Drogi Gipsy!
No cóż, to prawda , że zasnałem na operetce (Księżniczce czardasza
), i nie czuję do tego gatunku śpiewogry żadnego respektu ani sympatii
. Już wolę porządną operę (a najlepiej rock-operę!!!
). Ale jakoś nie przeszkadza mi to w "grzebaniu się" w malarstwie XIX w. Zawsze mogę sobie puścić Beethovena... (mam na myśli Ludwiga van B. a nie pewnego psa-bernardyna
). Ale wracając do rzeczy, a nie moich upodobań, to Santa zamówił informacje na temat Detaille'a. Więc już służę
Jean-Baptiste Edouard Detaille (1848-1912) był uczniem innego, nie mniej słynnego batalisty francuskiego - Meissoniera. Debiutował w 1867 r. Malował sceny zarówno z czasów sobie współczesnych, jak i I Cesarstwa (np. genialna scena z grenadierami konnymi pod Iławą!). Malarz brał czynny udział w wojnie 1870 r., która stała się chyba najczęstszym tematem w jego twórczości. Francuzi kochali go takze dlatego, ze jego obrazy ukazywały bohaterstwo ich żołnierzy w tej sromotnie przecież przegranej przez nich wojnie. Wspólnie z Neuville'm namalował najsłynniejszą chyba panoramę XIX w. - "Bitwa pod Rezonville" (1883). Jego malarstwo było cenione nie tylko ze względu na treść, ale również formę - zarówno sposób malowania i kolorystykę (jak na owe czasy bardzo nowoczesną), jak i drobiazgowe studia umundurowania, broni, oprządzenia itp. Sam malarz stworzył ze swych zbiorów "Musee Edouard Detaille". Miejsce to stało się obiektem pielgrzymek innych malarzy zajmujących się batalistyką. Trafił tam w 1897 r. także nasz Wojtuś Kossak, który tak to szczerze opisał:
"Dziś rano wszedłem do tego muzeum Detaille - strach co tam zobaczyłem i jak dobrze, że to widzę, bo w "Berezynie" dopiero teraz widzę fałszywych w czaprakach i rynsztunkach, czego na żadnych tych wydawnictwach nie ma (...) Sacristi, że też to przed "Berezyną" nie było tego muzeum, masę rzeczy muszę poprawić".

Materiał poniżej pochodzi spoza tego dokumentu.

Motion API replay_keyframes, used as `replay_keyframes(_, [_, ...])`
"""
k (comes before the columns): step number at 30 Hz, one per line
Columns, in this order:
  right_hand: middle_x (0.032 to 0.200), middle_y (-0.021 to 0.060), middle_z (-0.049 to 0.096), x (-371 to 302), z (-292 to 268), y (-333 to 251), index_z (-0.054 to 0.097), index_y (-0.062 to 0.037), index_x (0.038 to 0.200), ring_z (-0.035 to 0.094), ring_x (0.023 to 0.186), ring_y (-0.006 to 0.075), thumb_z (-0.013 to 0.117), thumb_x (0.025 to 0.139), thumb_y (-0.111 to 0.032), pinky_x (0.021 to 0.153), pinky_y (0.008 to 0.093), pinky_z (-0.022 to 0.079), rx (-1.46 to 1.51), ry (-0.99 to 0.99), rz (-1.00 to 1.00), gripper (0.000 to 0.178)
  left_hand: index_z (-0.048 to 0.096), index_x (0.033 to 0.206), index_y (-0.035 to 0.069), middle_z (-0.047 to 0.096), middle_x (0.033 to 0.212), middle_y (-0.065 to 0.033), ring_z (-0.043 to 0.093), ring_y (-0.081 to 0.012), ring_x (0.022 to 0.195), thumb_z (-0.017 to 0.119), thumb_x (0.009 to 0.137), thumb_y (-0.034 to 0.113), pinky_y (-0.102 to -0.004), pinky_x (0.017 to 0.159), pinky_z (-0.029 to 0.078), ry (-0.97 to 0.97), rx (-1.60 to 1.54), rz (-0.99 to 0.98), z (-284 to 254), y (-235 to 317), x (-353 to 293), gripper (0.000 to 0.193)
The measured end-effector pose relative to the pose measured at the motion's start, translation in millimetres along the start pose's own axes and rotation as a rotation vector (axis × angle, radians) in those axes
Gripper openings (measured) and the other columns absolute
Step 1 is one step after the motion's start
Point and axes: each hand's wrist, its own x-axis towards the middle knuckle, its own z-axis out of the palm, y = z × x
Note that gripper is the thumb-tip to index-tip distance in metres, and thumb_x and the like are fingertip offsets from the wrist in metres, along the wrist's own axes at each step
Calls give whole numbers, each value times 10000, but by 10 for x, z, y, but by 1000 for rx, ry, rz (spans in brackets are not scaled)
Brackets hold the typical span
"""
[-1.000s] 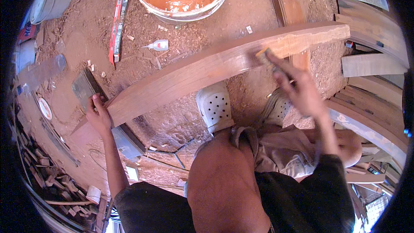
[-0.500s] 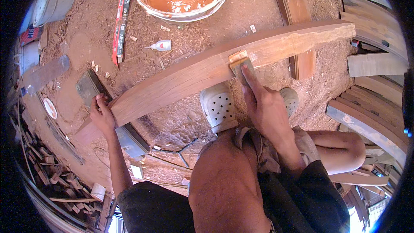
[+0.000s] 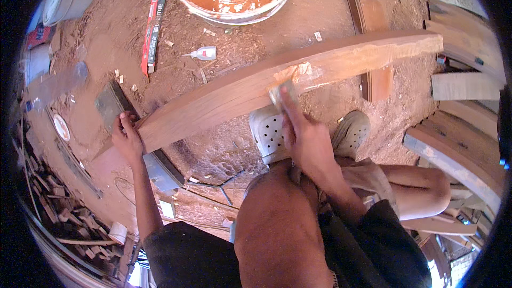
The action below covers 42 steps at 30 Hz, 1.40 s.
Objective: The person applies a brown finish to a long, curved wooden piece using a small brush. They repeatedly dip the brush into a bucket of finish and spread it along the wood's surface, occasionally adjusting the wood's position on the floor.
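Note:
A long curved wooden board (image 3: 224,96) lies aslant before me, its right part smeared with wet orange-brown filler (image 3: 300,70). My right hand (image 3: 308,141) is closed around a small flat putty scraper (image 3: 282,92), forefinger stretched along it. The scraper's edge meets the board's near side, just below a thick patch of filler. At the board's left end, my left hand (image 3: 127,134) grips the wood, with fingers curled over the top edge. Under that end is a dark support block (image 3: 165,170); a brown wooden block (image 3: 377,82) is under the right part.
A white bucket (image 3: 234,18) of orange-brown liquid stands beyond the board. Nearby lie a small glue bottle (image 3: 205,53) and a long red-and-black box (image 3: 153,29). Curved boards (image 3: 453,154) are stacked at right, wood offcuts (image 3: 69,208) heaped at left. My clogs (image 3: 268,133) are below the board.
My right hand and the scraper have moved left and toward me, to the board's near edge. A thick patch of filler now shows on the wood. My left hand stays in place.

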Motion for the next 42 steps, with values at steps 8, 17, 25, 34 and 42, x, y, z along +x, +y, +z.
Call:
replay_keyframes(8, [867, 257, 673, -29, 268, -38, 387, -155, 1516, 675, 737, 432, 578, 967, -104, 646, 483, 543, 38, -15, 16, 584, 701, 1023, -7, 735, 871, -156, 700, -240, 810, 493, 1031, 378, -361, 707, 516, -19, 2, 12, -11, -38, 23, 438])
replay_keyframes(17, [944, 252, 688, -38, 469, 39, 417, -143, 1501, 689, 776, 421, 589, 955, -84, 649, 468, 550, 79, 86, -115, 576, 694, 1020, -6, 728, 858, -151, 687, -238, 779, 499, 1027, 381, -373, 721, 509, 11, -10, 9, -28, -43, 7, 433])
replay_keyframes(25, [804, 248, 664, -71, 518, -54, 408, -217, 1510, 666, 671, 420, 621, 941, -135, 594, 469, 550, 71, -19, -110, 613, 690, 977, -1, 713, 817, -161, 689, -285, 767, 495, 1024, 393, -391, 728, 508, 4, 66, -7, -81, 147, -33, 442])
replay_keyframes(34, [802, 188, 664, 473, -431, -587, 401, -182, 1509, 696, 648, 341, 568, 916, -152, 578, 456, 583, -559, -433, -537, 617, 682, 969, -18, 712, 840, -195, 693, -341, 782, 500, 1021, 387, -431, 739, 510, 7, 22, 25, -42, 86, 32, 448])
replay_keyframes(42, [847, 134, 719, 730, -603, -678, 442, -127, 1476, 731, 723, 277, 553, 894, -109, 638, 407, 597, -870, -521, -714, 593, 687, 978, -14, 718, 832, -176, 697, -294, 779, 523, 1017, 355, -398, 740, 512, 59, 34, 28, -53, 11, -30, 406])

Z pewnością zetknęliście się ze świetnymi rysunkami Detaille przedstawiającymi postaci z czasów I Cesarstwa. Pochodzą one w większości z opublikowanej w 1883 r. dwutomowej publikacji Jules'a Richarda "l'Armee Francaise". Reasumując - Detaille wielkim malarzem był. Dawniej wielbionym, dziś nieco już zapomnianym. Mam nadzieję Santa, że na razie starczy?
Tak przy okazji Gipsy, to ciekawe co też tam w tym muzeum w Adelajdzie mają - może znasz ich stronę?
Niestety Holgerze (Duńczyku? ) nie mam pojęcia czy gdzieś w necie mozna kupić reprodukcje obrazów Kossaka. Jak masz ochotę na album, to szukaj pod autorem - Kazimierz Olszański.